== EXERCISE AIM ==
Output, exactly as written, the lines below starting at the line containing "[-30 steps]" and ending at the line containing "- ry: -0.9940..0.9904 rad". Drop the pictures and keep both end lines.

──────── PROVIDED DATA ────────

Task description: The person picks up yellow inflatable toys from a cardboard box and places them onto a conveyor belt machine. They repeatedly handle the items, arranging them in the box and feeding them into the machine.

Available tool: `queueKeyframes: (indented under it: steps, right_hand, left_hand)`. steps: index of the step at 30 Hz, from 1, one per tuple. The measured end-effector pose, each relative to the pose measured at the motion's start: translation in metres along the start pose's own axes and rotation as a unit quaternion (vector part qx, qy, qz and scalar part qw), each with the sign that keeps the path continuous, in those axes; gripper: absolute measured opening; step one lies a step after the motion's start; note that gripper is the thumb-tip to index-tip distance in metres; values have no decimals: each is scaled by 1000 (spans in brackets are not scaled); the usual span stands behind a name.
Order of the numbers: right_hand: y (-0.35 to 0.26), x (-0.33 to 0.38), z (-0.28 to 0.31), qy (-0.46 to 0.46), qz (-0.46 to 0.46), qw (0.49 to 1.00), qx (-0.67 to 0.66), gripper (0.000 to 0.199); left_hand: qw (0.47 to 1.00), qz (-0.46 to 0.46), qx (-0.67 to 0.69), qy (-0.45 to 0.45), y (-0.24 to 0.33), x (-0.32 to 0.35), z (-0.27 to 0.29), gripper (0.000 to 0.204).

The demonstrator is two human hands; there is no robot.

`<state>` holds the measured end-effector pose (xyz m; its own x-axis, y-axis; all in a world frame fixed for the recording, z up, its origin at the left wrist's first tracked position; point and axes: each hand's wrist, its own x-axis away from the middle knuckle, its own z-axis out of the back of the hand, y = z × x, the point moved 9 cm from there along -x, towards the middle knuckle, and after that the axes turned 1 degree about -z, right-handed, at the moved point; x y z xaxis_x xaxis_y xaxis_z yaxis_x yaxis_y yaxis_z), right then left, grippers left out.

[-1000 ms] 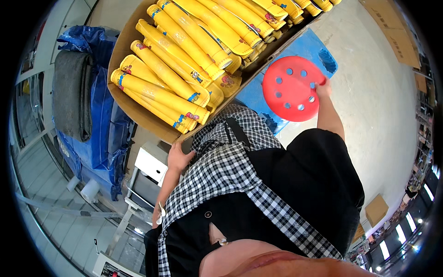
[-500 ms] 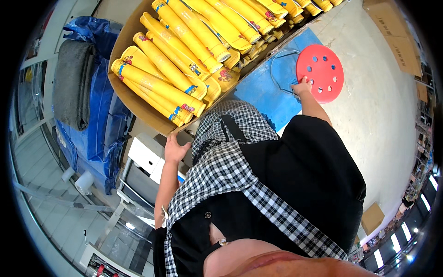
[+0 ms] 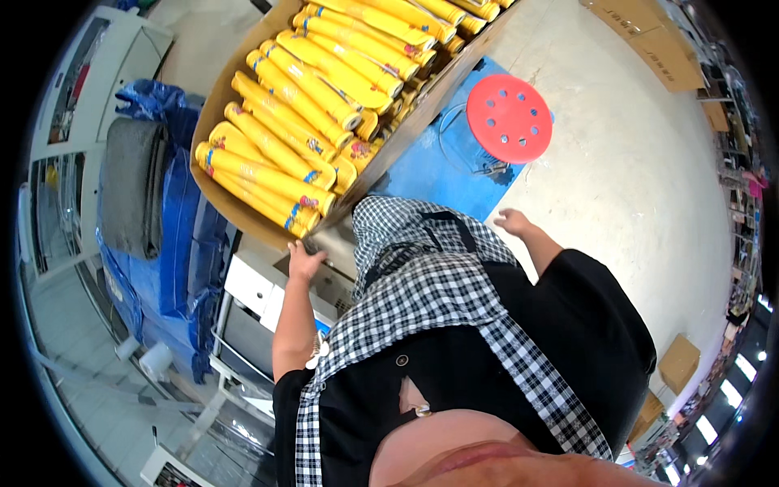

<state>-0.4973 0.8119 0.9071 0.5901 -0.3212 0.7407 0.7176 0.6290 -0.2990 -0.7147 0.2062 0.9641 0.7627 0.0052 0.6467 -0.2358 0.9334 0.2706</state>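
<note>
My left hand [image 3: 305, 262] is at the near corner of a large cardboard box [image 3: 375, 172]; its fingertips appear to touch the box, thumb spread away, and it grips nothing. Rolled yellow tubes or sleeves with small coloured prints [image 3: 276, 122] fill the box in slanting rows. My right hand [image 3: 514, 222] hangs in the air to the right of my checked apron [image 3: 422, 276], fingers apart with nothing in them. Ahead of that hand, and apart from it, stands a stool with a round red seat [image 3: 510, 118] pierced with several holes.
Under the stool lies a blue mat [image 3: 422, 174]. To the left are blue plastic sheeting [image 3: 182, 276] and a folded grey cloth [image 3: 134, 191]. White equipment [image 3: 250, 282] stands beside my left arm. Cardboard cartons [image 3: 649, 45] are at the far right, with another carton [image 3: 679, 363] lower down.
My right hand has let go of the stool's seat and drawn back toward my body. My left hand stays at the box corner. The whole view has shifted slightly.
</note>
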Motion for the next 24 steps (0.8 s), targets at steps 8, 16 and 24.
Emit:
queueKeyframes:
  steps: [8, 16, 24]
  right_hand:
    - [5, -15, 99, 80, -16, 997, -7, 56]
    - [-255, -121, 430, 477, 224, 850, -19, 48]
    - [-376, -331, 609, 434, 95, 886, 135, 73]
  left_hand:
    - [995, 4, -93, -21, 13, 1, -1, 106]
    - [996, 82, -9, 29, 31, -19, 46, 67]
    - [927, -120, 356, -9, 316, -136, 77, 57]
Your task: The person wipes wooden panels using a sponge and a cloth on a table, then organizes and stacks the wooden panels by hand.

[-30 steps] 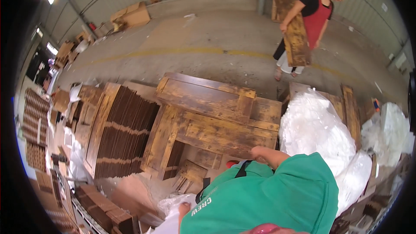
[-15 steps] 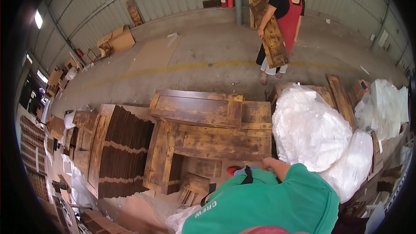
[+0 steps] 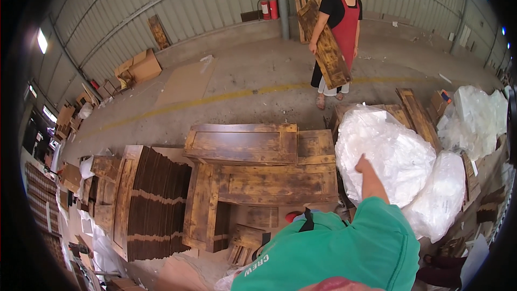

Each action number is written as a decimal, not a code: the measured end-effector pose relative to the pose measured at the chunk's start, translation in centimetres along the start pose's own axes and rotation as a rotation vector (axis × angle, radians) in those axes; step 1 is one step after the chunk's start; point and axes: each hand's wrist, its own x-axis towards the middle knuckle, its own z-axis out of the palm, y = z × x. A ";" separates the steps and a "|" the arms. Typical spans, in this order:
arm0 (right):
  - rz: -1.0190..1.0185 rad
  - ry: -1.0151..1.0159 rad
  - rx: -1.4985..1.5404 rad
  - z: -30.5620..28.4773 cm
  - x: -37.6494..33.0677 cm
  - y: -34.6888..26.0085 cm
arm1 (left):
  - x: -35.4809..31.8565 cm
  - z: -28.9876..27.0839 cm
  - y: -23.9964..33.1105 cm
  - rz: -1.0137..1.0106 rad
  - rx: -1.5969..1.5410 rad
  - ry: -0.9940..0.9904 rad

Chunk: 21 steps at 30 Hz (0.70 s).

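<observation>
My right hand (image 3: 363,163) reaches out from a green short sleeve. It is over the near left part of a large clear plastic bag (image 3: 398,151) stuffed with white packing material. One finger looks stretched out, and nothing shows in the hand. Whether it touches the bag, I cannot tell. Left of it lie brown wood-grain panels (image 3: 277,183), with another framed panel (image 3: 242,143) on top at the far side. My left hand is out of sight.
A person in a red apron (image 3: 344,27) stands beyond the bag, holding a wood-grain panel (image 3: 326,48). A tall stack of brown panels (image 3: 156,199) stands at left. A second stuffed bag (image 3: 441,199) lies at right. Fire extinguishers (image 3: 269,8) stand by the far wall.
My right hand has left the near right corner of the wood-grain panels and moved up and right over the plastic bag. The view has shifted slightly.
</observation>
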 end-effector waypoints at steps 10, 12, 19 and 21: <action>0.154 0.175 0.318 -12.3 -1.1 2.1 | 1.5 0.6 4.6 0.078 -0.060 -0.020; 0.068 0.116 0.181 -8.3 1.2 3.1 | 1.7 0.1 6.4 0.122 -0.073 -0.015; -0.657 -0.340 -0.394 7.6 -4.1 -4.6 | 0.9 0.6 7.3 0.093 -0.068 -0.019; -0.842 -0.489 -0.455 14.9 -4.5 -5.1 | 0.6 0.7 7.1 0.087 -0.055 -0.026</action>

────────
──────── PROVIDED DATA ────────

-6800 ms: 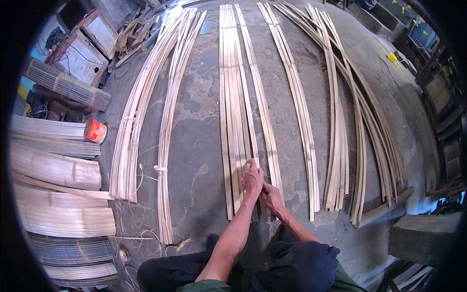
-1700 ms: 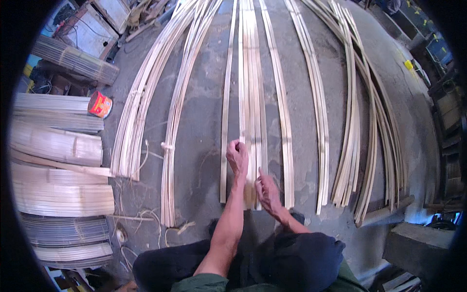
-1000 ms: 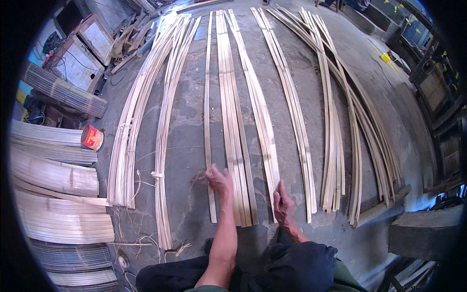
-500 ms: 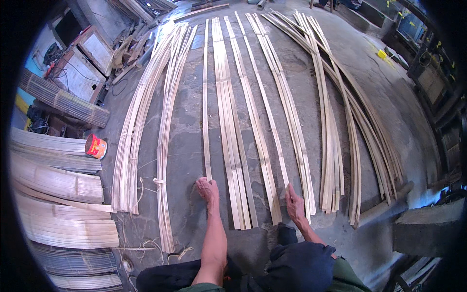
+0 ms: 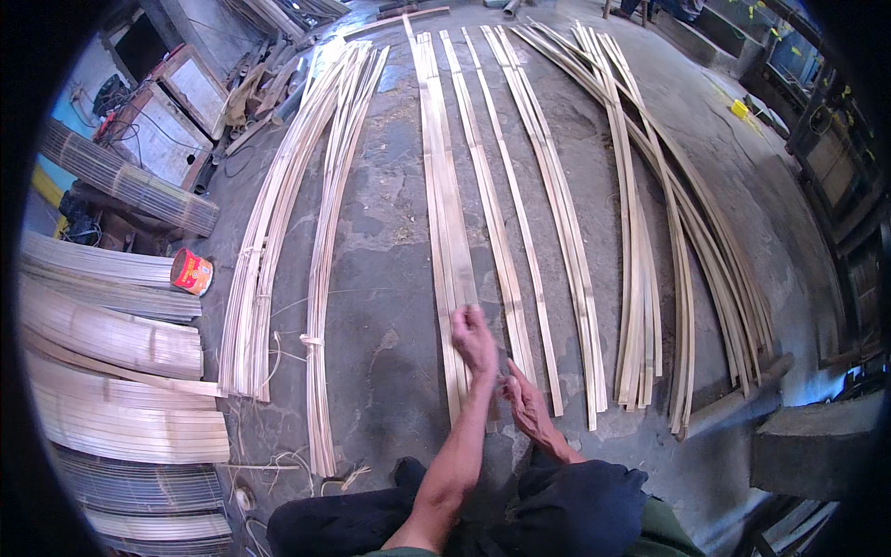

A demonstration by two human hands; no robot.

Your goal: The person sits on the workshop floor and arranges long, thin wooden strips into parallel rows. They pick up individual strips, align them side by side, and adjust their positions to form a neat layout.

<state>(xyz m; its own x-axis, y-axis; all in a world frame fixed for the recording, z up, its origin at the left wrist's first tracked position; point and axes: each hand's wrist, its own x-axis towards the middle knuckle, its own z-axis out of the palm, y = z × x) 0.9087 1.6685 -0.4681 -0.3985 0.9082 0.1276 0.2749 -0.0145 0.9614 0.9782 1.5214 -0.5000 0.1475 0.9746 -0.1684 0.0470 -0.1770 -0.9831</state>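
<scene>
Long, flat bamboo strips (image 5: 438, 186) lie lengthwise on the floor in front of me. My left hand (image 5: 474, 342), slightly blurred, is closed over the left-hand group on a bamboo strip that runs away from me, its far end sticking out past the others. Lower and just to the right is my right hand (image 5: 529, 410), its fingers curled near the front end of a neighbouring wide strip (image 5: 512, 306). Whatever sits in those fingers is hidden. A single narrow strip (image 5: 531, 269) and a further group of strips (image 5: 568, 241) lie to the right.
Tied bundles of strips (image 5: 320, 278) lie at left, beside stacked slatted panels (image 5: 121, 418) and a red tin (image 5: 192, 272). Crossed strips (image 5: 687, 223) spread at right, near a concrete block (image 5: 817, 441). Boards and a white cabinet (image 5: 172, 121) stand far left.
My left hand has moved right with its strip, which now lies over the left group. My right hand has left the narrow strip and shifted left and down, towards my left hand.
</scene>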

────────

== ANSWER TO THIS PROBLEM ==
[-30 steps] 
[-15 steps] 
[+0 steps] 

Each action number is written as a decimal, not a code: the measured end-effector pose relative to the pose measured at the chunk's start, translation in centimetres along the start pose's own axes and rotation as a rotation vector (axis × angle, radians) in those axes; step 1 is one step after the chunk's start; point and axes: each hand's wrist, its own x-axis towards the middle knuckle, its own z-axis out of the palm, y = z × x. A ";" separates the steps and a "|" the arms. Typical spans, in this order:
arm0 (right):
  - rz: -1.0190..1.0185 rad
  - ry: -1.0151..1.0159 rad
  - rx: -1.4985..1.5404 rad
  - z: -30.5620..28.4773 cm
  - x: -37.6494..33.0677 cm
  - y: -34.6888..26.0085 cm
arm1 (left):
  - x: -35.4809..31.8565 cm
  - z: -28.9876..27.0839 cm
  - y: -23.9964..33.1105 cm
  - rz: -1.0137..1.0106 rad
  - rx: -1.5969..1.5410 rad
  - ry: -0.9940..0.9904 rad

The output has nothing more to it.